What gives you the feeling of true bliss within?

This is a very good question and I am having a hard time pinpointing my answer! Bliss is a word that has such a wonderful quality of being both happy and energizing. Let me just say that one of the ways I feel this most acutely is when I encounter the true creative spirit in other people. When I am shown a window into another’s creative process – what moves them and inspires them. This energy radiates outwards and everyone around can feel it. It is about true creative connectivity – bliss!

Emily Okeefe

What are you currently reading?

The Wander Society, by Keri Smith. This book was just given to me by a friend that I often refer to as my muse. She inspires me and encourages me to live my own life. It is a quick read that I keep returning to for wisdom. Here is an excerpt: “In joining the Wander Society, you are embarking on a hero’s quest. The quest is not so much about where you wander, but rather your readiness to create your own path, to let go of what society has told you you’re supposed to be.”

What are you listening to right now?

The soft rain falling on the deck outside my studio. It is truly magic to my ears. As a California native, I grew up through several droughts including this current one and I have always cherished the rain soaked earth and the excuse to spend a minute inside. And then on the flip side, I am listening to the musical Popeye! My children were given a record player for Christmas and also the old records from my childhood. They have taken to the Popeye musical…”I yam what I yam what I yam what I yam”. Popeye’s declaration of self. I wonder what he is trying to tell me?

What does nourishment look like to you?

I stopped by a friend’s house to say a quick hello yesterday. I had not had lunch. She had warm broth on the stove and offered me a bowl. We had 30 minutes to be present and connect with each other while drinking soup. I was filled to the brim when I left with love and warmth! True nourishment.

How do you make space for play?

I seek out fun and am always happy to try new things! We have recently moved to Los Angeles and live close to the beach. After school, I pick up the kids and we head out with our boogie boards. At first they were the only ones with the boogie boards and then I realized that I was missing out. Easily fixed! We are all out in the waves now.

What are some favorite mantras you cling to?

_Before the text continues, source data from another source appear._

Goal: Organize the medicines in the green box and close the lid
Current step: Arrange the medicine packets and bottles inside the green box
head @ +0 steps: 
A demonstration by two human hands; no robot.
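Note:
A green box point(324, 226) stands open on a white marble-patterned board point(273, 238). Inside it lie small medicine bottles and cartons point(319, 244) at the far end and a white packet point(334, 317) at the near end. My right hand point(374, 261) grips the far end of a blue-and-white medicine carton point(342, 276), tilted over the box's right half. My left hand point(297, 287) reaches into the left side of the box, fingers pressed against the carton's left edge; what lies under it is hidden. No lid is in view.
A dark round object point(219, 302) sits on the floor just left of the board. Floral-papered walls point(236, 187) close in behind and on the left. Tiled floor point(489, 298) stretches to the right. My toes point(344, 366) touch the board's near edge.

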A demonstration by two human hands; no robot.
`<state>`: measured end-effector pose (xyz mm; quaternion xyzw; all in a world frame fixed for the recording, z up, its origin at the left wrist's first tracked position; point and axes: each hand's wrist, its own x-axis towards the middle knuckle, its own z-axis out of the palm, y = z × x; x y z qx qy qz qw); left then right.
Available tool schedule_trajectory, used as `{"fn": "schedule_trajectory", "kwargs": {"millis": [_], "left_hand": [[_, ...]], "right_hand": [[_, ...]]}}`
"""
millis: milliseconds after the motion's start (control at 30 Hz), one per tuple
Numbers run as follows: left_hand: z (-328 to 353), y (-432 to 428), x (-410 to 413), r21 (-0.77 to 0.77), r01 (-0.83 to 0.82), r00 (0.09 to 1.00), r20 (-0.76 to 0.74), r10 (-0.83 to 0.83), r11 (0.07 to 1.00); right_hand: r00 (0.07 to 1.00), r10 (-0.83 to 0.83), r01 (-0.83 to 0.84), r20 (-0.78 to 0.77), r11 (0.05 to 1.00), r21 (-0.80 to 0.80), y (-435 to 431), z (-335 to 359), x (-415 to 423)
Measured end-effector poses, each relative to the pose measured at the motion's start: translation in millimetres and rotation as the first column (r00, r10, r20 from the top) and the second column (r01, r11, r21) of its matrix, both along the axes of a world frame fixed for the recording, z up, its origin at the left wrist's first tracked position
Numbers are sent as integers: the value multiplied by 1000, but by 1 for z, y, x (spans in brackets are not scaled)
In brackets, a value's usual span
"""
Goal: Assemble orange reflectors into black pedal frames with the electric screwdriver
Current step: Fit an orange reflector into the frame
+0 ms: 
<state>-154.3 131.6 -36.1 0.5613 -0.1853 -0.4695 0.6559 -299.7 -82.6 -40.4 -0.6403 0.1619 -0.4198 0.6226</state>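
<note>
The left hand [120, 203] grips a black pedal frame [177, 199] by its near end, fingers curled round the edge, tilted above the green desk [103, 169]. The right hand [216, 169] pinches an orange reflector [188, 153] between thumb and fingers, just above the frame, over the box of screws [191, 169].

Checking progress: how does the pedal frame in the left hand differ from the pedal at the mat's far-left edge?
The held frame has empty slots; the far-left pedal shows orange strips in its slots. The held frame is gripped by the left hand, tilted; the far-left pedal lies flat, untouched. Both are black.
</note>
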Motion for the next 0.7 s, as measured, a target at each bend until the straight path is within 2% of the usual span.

Nothing ventured, nothing gained. I have always wanted to live a life of great adventure—of change and expansion. I once heard that many people have about nine different “careers” over a lifetime and this is something that gave me courage to start a new pursuit. I spoke with my eighty-four year old father about this recently and we counted up his professions- sure enough he is on number nine… an artist, at last! I am working on number four with my women’s apparel company, Aplombis. It took me a long time to give myself the permission to pursue this new passion and now I feel so excited to be learning and discovering a whole new world.

Please share some words of wisdom you've learned as a direct result of soulful and embodied living.

I have learned that the universe only hands you difficulties in order to teach and expand your soul. I have begun to understand how hard times are actually a blessing as they give me a chance to grow. When these challenging times are re-framed as a chance to expand your soul, then I no longer feel that the hardships are too much - but rather they are an opportunity to transform! Experience has taught me to trust in the unknown journey of life and where it may lead.


Emily Pringle O’Keeffe was born and raised in Northern California, but has lived and worked in many cities including, Portland, San Francisco, Chicago, New York, and London. It was while in graduate school at the Architectural Association in London that her life took one of its first major detours. Up until this point, she was always on a well defined path, one upon which she knew exactly where she was going. Since the age of sixteen, she wanted to be an architect. She pursed this dream with complete conviction until she met an irresistible Irishman in line at a bad Indian take-out and within two years was no longer working as an architect but was now a wife and mother. They moved from London to San Francisco where they raised their two children for ten years, until last year when they suddenly moved to Los Angeles.

This marked another dramatic shift in direction, as they found themselves in a new city where they happened to know no-one! Although not easy, this new city and routine allowed for space to start to pursuing Emily's passion for designing and making women’s clothing.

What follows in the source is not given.